PS. Das grosse Verdienst von Pfarrer Jurt ab 1870 war zumal, dass er als Arbeiterseelsorger den Durchbruch der Altkatholiken (Heute: Christkatholiken) in BS verhinderte, welcher Richtung sich fast nur Freisinnige der besser verdienenden Schichten anschlossen.

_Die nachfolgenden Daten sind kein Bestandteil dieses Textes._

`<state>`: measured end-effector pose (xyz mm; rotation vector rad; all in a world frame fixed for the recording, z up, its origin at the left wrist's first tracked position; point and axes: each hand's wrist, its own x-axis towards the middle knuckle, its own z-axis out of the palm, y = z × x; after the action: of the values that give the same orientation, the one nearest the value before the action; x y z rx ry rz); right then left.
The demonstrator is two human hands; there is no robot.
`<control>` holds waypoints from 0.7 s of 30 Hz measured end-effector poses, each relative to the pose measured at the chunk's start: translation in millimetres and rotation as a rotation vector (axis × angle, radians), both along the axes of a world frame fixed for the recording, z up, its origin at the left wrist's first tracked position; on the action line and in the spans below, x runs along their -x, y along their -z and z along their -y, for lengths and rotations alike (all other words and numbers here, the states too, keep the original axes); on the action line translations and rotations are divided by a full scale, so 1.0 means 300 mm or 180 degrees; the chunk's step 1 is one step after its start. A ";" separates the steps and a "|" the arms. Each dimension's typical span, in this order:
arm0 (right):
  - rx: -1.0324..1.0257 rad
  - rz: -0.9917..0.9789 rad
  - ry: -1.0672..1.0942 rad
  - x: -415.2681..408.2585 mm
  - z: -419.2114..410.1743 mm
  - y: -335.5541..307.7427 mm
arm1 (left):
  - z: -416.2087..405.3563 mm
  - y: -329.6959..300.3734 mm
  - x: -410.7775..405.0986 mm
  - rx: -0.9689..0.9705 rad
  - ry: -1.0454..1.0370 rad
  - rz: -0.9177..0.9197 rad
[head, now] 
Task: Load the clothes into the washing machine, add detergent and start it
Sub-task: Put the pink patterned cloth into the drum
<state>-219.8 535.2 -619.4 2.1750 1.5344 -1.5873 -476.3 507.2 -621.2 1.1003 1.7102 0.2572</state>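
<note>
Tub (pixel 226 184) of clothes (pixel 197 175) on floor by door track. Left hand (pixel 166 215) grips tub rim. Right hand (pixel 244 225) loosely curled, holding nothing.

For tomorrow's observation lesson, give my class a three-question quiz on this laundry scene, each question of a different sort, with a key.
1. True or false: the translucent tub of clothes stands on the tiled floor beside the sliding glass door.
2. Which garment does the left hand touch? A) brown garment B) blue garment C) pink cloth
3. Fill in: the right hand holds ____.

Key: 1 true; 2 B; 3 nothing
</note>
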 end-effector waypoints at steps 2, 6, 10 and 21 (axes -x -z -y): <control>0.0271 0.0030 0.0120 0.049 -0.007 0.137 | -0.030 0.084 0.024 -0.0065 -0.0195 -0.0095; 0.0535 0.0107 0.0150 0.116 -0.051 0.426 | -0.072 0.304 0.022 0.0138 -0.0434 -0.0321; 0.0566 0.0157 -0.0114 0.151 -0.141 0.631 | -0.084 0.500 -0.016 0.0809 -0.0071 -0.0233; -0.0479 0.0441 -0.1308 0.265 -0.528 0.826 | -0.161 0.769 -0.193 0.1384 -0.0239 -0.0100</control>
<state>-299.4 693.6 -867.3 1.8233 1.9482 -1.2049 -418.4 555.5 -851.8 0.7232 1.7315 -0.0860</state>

Dass in Basel 1536 ein Katholik im Münster ein Ehrengrab erhielt, spricht indes für die in Basel grössere Toleranz als anderswo. Auch der Calvinkritiker Sebastian Castellio erhielt bekanntlich in Basel Exil, worauf man unterdessen besonders stolz ist mit neuerer Gedenktafel. In Basel gab es wie in Genf früh eine relativ starke katholische Minderheit, die sich ursprünglich stark aus Bedientesten bzw. Unterschichthilfskräften aus dem benachbarten Ausland mit minderer Berechtigung zusammensetzte. Die Basler katholische Diaspora war noch vor 50 bis 100 Jahren eine blühende Gemeinschaft mit stark christlichsozial orientierter politischer Vertretung, sowohl in der Regierung als auch sogar im Nationalrat.